- **EXERCISE GOAL**
The listing below should be written out exactly; please include all of it.

# # # #

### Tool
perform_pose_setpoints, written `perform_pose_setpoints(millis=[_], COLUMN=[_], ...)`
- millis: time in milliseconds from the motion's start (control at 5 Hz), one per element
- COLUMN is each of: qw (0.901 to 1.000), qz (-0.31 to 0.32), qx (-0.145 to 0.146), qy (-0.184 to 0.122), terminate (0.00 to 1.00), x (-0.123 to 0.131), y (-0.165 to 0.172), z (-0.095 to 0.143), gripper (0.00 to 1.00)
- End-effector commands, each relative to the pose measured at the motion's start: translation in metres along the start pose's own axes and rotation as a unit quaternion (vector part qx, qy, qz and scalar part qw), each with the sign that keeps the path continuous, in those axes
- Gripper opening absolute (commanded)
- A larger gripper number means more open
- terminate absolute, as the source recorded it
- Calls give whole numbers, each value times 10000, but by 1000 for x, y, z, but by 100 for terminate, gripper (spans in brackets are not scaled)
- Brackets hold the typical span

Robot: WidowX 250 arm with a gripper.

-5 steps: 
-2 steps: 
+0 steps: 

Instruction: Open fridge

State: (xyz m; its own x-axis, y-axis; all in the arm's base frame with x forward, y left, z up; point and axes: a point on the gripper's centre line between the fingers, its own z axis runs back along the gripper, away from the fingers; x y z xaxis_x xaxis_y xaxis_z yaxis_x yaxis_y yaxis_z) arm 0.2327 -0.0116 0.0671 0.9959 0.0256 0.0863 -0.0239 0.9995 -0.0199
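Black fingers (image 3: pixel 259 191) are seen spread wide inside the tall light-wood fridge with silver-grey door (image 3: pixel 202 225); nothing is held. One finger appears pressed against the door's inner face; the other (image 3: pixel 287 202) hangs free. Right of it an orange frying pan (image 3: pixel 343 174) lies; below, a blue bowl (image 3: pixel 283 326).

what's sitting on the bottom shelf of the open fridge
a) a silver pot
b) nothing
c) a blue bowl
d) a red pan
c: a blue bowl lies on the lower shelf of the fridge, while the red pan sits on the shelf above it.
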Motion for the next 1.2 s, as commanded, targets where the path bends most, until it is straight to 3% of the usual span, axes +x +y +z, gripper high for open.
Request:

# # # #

- **SOLUTION TO THE PROBLEM**
### Tool
perform_pose_setpoints, written `perform_pose_setpoints(millis=[_], COLUMN=[_], ...)`
- millis: time in milliseconds from the motion's start (control at 5 Hz), one per element
- COLUMN is each of: qw (0.901 to 1.000), qz (-0.31 to 0.32), qx (-0.145 to 0.146), qy (-0.184 to 0.122), terminate (0.00 to 1.00), x (-0.123 to 0.131), y (-0.165 to 0.172), z (-0.095 to 0.143), gripper (0.00 to 1.00)
- End-effector commands, each relative to the pose measured at the motion's start: translation in metres along the start pose's own axes and rotation as a unit quaternion (vector part qx, qy, qz and scalar part qw), each with the sign that keeps the path continuous, in those axes
- Gripper opening absolute (commanded)
- A larger gripper number means more open
- terminate absolute, as the source recorded it
- Calls give whole numbers, each value times 10000, but by 1000 for x, y, z, but by 100 for terminate, gripper (spans in brackets are not scaled)
- Brackets hold the typical span

Robot: WidowX 250 arm with a gripper.

-5 steps: 
-2 steps: 
+0 steps: 

Instruction: Open fridge

State: (xyz m; its own x-axis, y-axis; all in the arm's base frame with x forward, y left, z up; point and axes: a point on the gripper's centre line between the fingers, its own z axis runs back along the gripper, away from the fingers; x y z xaxis_x xaxis_y xaxis_z yaxis_x yaxis_y yaxis_z) arm 0.2327 -0.0116 0.0671 0.9959 0.0256 0.0863 -0.0239 0.9995 -0.0199
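Black fingers (image 3: pixel 259 191) are seen spread wide inside the tall light-wood fridge with silver-grey door (image 3: pixel 202 225); nothing is held. One finger appears pressed against the door's inner face; the other (image 3: pixel 287 202) hangs free. Right of it an orange frying pan (image 3: pixel 343 174) lies; below, a blue bowl (image 3: pixel 283 326).

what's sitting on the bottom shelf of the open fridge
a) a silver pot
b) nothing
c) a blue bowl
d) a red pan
c: a blue bowl lies on the lower shelf of the fridge, while the red pan sits on the shelf above it.
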Motion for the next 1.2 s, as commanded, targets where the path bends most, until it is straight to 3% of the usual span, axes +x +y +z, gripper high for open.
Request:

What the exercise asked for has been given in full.